Warga Bangladesh berhamburan di pasar dan terminal bus usai pemerintah mencabut aturan penguncian wilayah (lockdown) menjelang hari raya Iduladha, mulai 15 Juli hingga 23 Juli mendatang.
Di ibu kota, banyak orang memadati mal dan pasar untuk berbelanja di hari libur lebaran Iduladha. Pelabuhan dan terminal juga terpantau ramai, sebagian dari mereka memilih pulang kampung demi merayakan festival ini.
Salah satu yang turut merayakan pembukaan pembatasan itu adalah Mohammed Nijam. Ia bepergian dan berbelanja ketika aturan itu dicabut.
ADVERTISEMENT
SCROLL TO CONTINUE WITH CONTENT
Laki-laki itu dulunya seorang pekerja konstruksi, tapi kini menganggur akibat pandemi. Nijam akhirnya memilih untuk pulang ke rumah daripada terjebak lockdown di Kota Dhaka.
Ia rela mengantre dan berdesak-desakan dengan penumpang lain agar bisa berkumpul bersama keluarga.
"Saya harus membayar sewa setiap bulan meski saya tidak punya pekerjaan," kata Nijam seperti dikutip Associated Press, Senin (19/7).

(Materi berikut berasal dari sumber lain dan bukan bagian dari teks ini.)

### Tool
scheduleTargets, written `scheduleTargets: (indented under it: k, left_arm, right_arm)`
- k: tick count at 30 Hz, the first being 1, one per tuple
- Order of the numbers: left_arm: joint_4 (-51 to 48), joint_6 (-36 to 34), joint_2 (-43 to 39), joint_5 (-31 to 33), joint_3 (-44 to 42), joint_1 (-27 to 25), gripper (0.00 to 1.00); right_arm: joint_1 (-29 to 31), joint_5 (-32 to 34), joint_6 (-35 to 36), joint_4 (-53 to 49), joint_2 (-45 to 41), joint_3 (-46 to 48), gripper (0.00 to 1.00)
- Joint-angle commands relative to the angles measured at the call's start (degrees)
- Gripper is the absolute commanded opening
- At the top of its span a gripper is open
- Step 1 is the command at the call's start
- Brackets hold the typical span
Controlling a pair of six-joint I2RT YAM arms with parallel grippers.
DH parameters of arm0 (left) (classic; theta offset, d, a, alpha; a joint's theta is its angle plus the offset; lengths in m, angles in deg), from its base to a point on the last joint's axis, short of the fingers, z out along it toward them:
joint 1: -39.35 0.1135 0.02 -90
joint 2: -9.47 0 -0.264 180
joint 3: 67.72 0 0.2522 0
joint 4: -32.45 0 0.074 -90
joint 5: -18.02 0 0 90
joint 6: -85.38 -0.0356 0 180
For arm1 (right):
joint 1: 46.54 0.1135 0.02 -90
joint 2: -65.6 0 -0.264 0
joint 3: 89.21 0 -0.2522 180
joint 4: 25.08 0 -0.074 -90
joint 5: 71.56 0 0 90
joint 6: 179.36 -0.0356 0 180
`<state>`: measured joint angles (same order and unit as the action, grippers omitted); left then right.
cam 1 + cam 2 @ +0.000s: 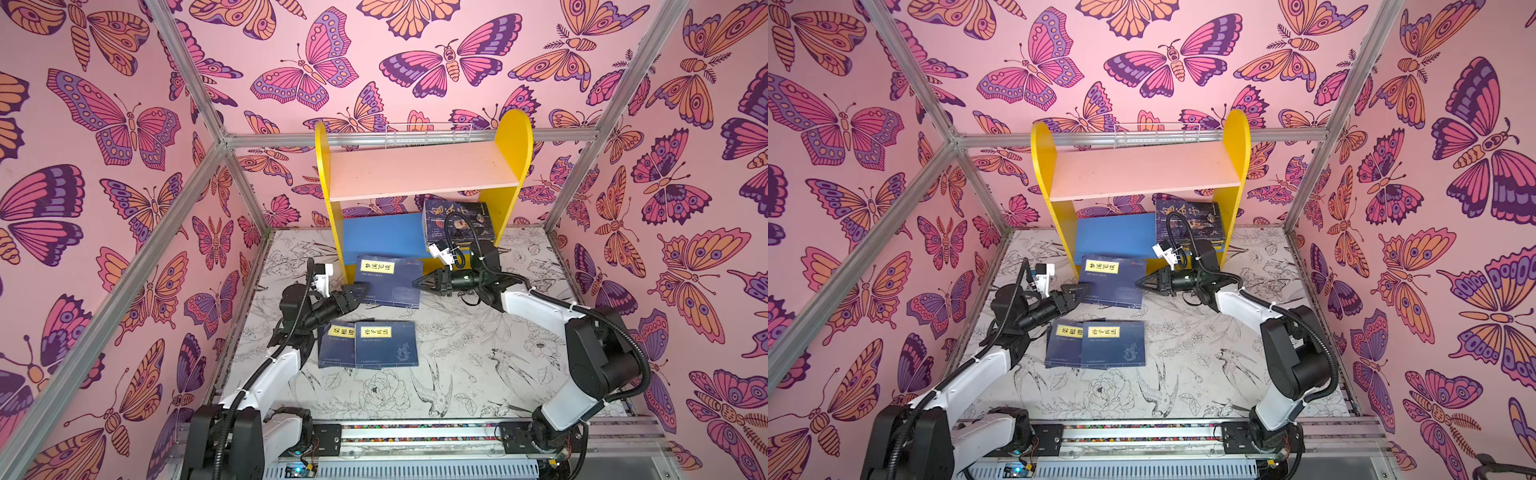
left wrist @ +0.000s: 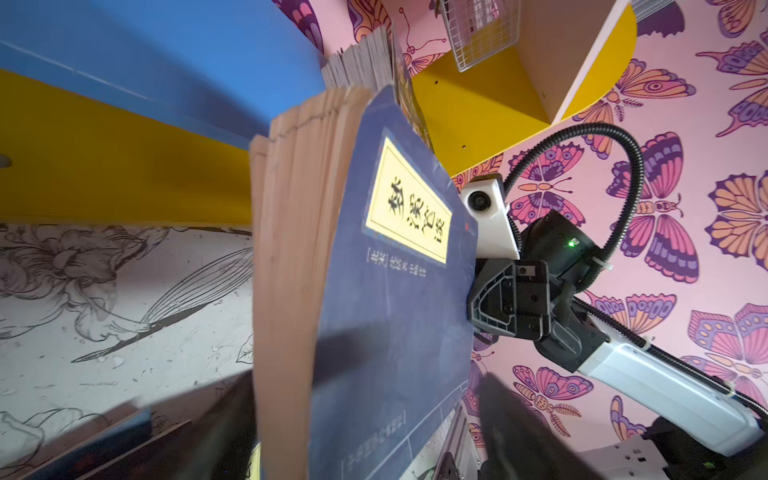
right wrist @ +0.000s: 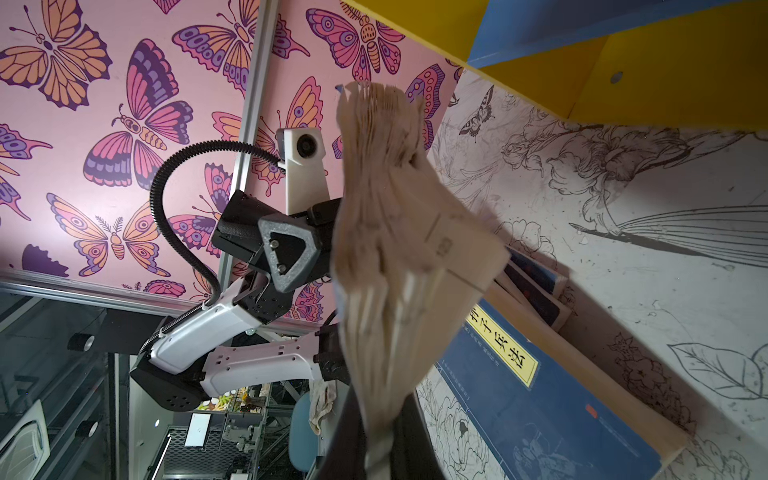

Nijam bersyukur pemerintah Bangladesh melonggarkan lockdown pada pekan lalu. Setelah lockdown dicabut, Menteri Administrasi Publik, Farhad Hossain, menyatakan bahwa aturan memang harus dilonggarkan sebab di hari raya itu akan banyak bisnis berjalan.
"Namun, semua orang harus tetap waspada, menggunakan masker, dan mengikuti protokol kesehatan yang ketat," demikian pernyataan pemerintah Bangladesh yang dikutip Reuters, Senin (19/7).
Menanggapi kebijakan pemerintah, pakar kesehatan menilai tindakan tersebut dapat memperburuk lonjakan kasus Covid-19, apalagi dengan kemunculan varian Delta yang disebut lebih menular.
"Sudah ada kelangkaan tempat tidur, ICU, sementara tenaga kesehatan kami kelelahan. Kami hampir tidak mungkin mampu menangani krisis" ujar pakar kesehatan masyarakat, Be Nazir Ahmed.
Ahmed menerangkan lebih lanjut, pencabutan lockdown menyebabkan orang-orang dari kota pergi ke desa dan berpotensi menyebarkan virus, terutama ketika warga ke pasar ternak untuk membeli hewan kurban.
"Mungkin ratusan ribu pasar sapi akan diatur di seluruh negeri, mulai dari desa terpencil hingga kota. Penjual sapi serta lainnya yang bergerak di bisnis itu sebagian besar berasal dari pedesaan, dan mungkin mereka akan membawa virus," katanya.
Saat Idulfitri Mei lalu, diperkirakan 10 juta dari 20 juta penduduk Dhaka mudik ke kampung halaman untuk merayakan hari raya itu bersama keluarga.
Situasi yang sama diperkirakan terjadi dalam libur lebaran Iduladha ini, terutama banyak orang seperti Nijam yang ingin menghabiskan waktu lockdown di desanya.
Menurut perhitungan pemerintah, sekitar 30 juta hingga 40 juta orang akan menggelar salat ied di masjid atau lapangan terbuka, besok, Rabu (20/7).
"Jemaah Iduladha akan menjadi penyebar virus," katanya.
Kata Ahmed, hari-hari setelah Iduladha akan menjadi waktu yang kritis bagi Bangladesh.
"Kita mungkin tak betul-betul menghindari situasi bencana," kata Ahmed.
Sebelum keputusan ini, Bangladesh menerapkan lockdown pada 1 Juli lalu karena lonjakan Covid-19.
Tentara dan penjaga perbatasan juga dikerahkan. Setiap hari mereka berpatroli di jalan-jalan mengawasi pergerakan warga. Menurut laporan, ribuan orang telah ditangkap dan dikirim ke penjara karena melanggar aturan lockdown.
Meskipun sudah ada pembatasan, kasus harian dan kematian akibat infeksi Covid-19 di Bangladesh masih tinggi. Setiap hari, kasus berkisar di angka 11 ribu, sementara kematian mencapai 200-an.
Pada Minggu (18/7), kasus harian Covid-19 di Bangladesh bahkan mencapai 11.758 dengan angka kematian mencapai 225.
Hingga kini, total kasus Covid di Bangladesh mencapai hampir 1,1 juta, dengan akumulasi angka kematian sebanyak 18 ribu.